Strategic Planning Models To Help You To Understand Your Strategic Environment

The most famous strategic planning models and tools to look at the winder industry and economic environment are:

Michael Porter’s Five Forces

This is perhaps the most famous strategy model as it takes an industrial economics based approach to understanding what makes an industry attractive or unattractive.

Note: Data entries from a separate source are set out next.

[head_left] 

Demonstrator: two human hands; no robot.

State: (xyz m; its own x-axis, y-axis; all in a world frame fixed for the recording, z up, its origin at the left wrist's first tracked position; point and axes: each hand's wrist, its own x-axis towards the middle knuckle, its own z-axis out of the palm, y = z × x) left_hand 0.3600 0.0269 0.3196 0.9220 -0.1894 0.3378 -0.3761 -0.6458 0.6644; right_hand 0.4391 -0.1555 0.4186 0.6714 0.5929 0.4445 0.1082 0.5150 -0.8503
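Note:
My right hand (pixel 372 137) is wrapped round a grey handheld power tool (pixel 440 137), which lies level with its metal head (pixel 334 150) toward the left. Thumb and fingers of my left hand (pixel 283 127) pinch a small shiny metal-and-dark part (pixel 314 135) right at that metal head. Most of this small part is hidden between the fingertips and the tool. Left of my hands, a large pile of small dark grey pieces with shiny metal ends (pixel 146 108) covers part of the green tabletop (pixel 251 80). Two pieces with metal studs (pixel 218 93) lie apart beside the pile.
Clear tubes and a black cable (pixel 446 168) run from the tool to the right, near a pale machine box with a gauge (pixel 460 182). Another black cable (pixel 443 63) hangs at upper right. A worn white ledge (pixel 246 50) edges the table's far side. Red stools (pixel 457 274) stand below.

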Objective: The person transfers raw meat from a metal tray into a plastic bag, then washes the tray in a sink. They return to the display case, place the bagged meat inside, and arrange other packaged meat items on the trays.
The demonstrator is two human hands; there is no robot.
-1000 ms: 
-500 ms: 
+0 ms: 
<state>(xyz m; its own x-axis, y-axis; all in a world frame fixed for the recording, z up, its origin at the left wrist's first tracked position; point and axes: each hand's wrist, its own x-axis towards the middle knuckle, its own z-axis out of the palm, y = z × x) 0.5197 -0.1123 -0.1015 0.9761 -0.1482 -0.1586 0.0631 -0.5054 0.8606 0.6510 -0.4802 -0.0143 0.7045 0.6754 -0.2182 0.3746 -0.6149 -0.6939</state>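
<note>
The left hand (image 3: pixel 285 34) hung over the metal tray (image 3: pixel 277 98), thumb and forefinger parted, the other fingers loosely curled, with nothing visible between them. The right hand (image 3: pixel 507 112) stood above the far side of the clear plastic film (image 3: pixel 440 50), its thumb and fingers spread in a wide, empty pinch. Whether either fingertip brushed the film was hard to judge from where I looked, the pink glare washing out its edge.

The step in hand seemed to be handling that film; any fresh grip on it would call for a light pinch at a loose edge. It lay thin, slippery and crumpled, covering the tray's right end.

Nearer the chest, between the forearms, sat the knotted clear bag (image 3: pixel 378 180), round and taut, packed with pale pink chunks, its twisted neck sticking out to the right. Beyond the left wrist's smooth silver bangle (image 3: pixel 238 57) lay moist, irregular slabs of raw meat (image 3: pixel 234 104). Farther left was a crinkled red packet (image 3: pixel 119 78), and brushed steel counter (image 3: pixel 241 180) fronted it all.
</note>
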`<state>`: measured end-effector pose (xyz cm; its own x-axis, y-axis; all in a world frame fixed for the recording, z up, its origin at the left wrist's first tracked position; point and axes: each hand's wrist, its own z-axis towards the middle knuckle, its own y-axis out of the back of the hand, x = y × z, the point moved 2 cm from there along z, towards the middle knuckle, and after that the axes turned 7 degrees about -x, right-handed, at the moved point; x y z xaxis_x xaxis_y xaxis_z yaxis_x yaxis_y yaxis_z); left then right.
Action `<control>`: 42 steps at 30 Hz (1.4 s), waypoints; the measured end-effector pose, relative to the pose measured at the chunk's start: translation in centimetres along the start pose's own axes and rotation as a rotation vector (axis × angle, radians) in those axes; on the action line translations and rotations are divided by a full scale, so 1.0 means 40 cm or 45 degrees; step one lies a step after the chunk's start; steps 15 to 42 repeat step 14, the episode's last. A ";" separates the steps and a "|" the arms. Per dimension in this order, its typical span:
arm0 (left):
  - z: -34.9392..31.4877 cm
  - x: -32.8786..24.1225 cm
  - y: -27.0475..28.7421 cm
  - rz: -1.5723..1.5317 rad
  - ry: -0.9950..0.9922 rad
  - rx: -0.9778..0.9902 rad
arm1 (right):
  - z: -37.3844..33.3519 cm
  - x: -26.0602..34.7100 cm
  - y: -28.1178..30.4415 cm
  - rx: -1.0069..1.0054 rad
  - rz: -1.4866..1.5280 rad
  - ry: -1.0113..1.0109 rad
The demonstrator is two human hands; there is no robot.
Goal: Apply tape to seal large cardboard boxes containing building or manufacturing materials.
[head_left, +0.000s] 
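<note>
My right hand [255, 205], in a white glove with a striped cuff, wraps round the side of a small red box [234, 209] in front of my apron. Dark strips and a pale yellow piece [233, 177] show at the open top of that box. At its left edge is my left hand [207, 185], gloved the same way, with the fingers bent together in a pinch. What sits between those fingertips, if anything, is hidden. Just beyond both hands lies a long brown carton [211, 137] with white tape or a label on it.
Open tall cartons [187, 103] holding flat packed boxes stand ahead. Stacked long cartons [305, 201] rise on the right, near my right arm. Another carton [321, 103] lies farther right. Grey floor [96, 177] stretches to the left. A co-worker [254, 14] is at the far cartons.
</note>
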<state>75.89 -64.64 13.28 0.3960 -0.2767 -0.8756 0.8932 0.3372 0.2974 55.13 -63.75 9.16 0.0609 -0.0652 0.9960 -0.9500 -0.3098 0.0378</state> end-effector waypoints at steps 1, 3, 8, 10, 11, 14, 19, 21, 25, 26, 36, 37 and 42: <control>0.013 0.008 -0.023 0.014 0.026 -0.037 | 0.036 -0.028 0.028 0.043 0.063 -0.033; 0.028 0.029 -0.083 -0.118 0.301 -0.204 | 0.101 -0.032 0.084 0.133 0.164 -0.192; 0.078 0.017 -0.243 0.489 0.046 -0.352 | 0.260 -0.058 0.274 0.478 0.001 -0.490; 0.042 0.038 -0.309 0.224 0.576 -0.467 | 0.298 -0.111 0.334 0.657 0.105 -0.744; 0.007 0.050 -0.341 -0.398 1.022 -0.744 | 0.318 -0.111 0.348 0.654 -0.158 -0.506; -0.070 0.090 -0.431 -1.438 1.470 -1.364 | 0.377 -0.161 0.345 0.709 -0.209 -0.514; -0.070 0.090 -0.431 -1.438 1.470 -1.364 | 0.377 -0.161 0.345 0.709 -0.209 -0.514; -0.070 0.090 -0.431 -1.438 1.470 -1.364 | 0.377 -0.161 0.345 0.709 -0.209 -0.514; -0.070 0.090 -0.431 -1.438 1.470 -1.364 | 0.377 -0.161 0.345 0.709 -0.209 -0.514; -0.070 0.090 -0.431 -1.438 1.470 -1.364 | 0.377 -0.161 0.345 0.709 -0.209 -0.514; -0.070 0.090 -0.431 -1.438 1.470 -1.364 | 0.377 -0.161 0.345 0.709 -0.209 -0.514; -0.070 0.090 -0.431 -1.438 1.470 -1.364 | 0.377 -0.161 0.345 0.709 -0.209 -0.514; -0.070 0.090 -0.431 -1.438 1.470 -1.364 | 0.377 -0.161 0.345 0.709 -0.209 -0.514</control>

Michael Porter Five Forces – this summary links through to more detailed explanations of the five forces.

PEST Analysis

For wider environmental scanning and for understanding how the five forces may change in the future, the versions of PEST analysis are very helpful. To confuse things there are slightly different acronyms – PESTER (the one I tend to use), PESTEL, STEP

PEST Analysis

SKEPTIC Analysis

One strategy consultancy combined the five forces and PEST analysis strategy models to create a SKEPTIC which I thought was clever.

SKEPTIC Environmental Planning

The Life Cycle Model

A strategy model to show you general trends of evolutions from beginning to end.

Probably its most famous version is the product life cycle which goes through the introduction, growth, maturity and decline stages which can be useful for thinking about demand trends.

It can be widened from products to industry life cycles where a new product creates a new industry with a repeat of the main stages and with an extra stage squeezed in between growth and maturity – shakeout.

I’ve also widened out the life cycle model to look at underlying customer / consumer needs. There may be a personal computer industry at the moment but it is currently the best way to solve the customer need of creating, sharing and managing information.

Strategic Planning Models To Help You To Establish Competitive Advantage

Generic Strategies

Rivalling the Five Forces as the most famous strategy model is another from Michael Porter, the generic business strategies of competitive advantage:

  • Lowest cost
  • Differentiation
  • Focus

Both were introduced in the classic book Competitive Strategy and I talk about them in this article on generic strategies and the danger of being caught “stuck in the middle”.

The Value Chain

In his follow up book, Competitive Advantage, Michael Porter introduced the value chain for helping managers to analyse and build competitive advantage based on low cost or differentiation.

For more details see Value Chain Analysis and the Industry Value Chain

Value Disciplines

As an extension of Porter’s generic strategies, the value disciplines – operational excellence, customer intimacy and product innovation – are an interesting alternative strategic planning model.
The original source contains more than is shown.